* [What is expected]
The data must be reproduced verbatim; images are to be omitted.

————

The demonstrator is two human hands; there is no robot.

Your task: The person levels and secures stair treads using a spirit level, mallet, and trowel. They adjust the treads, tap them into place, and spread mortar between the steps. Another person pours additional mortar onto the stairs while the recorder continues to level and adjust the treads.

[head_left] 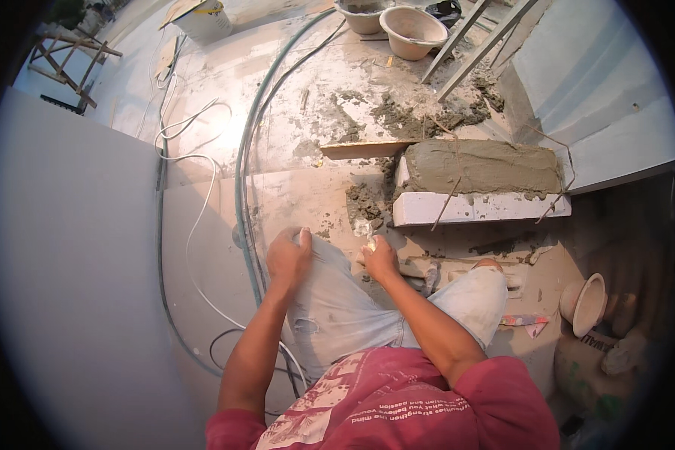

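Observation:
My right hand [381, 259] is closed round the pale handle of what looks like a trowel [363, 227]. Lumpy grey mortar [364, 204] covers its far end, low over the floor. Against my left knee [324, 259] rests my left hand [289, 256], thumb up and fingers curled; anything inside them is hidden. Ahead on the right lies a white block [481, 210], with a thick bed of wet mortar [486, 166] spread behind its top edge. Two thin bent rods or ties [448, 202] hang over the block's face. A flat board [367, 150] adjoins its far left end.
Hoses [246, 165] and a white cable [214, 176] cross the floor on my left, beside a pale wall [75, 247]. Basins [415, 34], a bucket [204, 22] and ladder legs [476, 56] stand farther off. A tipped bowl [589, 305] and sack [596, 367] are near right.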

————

* [Task result]
The demonstrator is two human hands; there is no robot.

Your task: The person levels and secures stair treads using a spirit level, mallet, and trowel. They adjust the treads, tap them into place, and spread mortar between the steps. Another person pours additional mortar onto the stairs while the recorder continues to level and adjust the treads.

[head_left] 

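Observation:
My right hand [381, 259] is closed round the pale handle of what looks like a trowel [363, 227]. Lumpy grey mortar [364, 204] covers its far end, low over the floor. Against my left knee [324, 259] rests my left hand [289, 256], thumb up and fingers curled; anything inside them is hidden. Ahead on the right lies a white block [481, 210], with a thick bed of wet mortar [486, 166] spread behind its top edge. Two thin bent rods or ties [448, 202] hang over the block's face. A flat board [367, 150] adjoins its far left end.
Hoses [246, 165] and a white cable [214, 176] cross the floor on my left, beside a pale wall [75, 247]. Basins [415, 34], a bucket [204, 22] and ladder legs [476, 56] stand farther off. A tipped bowl [589, 305] and sack [596, 367] are near right.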

There is no more to this output.